From in-person events in states like Ohio and West Virginia, to virtual roundtable discussions in states like Maine, faith voices of nearly every denomination are making the faith case for the Equality Act this week, mobilizing faith communities to make their voices heard. Among the efforts being organized this week are a series of sign-on letters, uniting faith leaders in their calls for action — including nearly 500 in Florida, more than 110 in West Virginia, more than 200 in Ohio, more than 90 in Alaska, more than 130 in North Carolina, more than 40 in New York, more than 100 in Indiana, more than 150 in Pennsylvania, and more than 100 in Iowa.
“We are all God's children and worthy of being treated with dignity and respect.
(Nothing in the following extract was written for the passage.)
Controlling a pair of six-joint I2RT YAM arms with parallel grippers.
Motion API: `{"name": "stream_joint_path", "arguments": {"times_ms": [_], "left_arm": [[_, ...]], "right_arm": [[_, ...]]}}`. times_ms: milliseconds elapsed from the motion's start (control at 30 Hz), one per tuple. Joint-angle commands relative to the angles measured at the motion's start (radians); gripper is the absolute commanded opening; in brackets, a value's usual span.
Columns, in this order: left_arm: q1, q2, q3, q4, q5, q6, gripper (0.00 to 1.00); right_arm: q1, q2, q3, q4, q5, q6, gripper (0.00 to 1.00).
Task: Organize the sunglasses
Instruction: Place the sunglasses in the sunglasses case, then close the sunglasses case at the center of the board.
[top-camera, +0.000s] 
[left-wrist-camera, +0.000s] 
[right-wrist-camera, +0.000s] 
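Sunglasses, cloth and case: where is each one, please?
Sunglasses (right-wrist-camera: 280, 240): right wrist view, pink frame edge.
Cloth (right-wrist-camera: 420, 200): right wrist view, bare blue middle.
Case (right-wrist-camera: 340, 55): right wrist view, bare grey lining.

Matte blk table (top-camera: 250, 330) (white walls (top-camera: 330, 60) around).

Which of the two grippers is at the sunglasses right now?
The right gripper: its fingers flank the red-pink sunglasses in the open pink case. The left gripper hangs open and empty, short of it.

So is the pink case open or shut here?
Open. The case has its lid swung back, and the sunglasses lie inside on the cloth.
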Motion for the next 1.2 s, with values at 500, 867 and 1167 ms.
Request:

That's why I’m proud to join this diverse list of more than 100 faith leaders across Iowa calling for LGBTQ-inclusive nondiscrimination protections for all Americans. Together we are sending a unified message to our elected officials that no one should face mistreatment because of who they are, who they love, or where they live.”Rev. Gary Sneller of the Christian Church, Cedar Rapids
“I’m proud to join a chorus of diverse faith leaders across North Carolina united in our fundamental belief that we’re all God’s children,” said the Rt. Rev. Sam Rodman, Bishop of the Diocese of North Carolina. “As faith leaders, we see the harm caused to communities when our country lacks the vital protections to ensure that no one is fired from a job, denied housing, or refused service simply because of who they are or who they love. LGBTQ people are our family members, friends, and neighbors, and should be treated with dignity and respect.”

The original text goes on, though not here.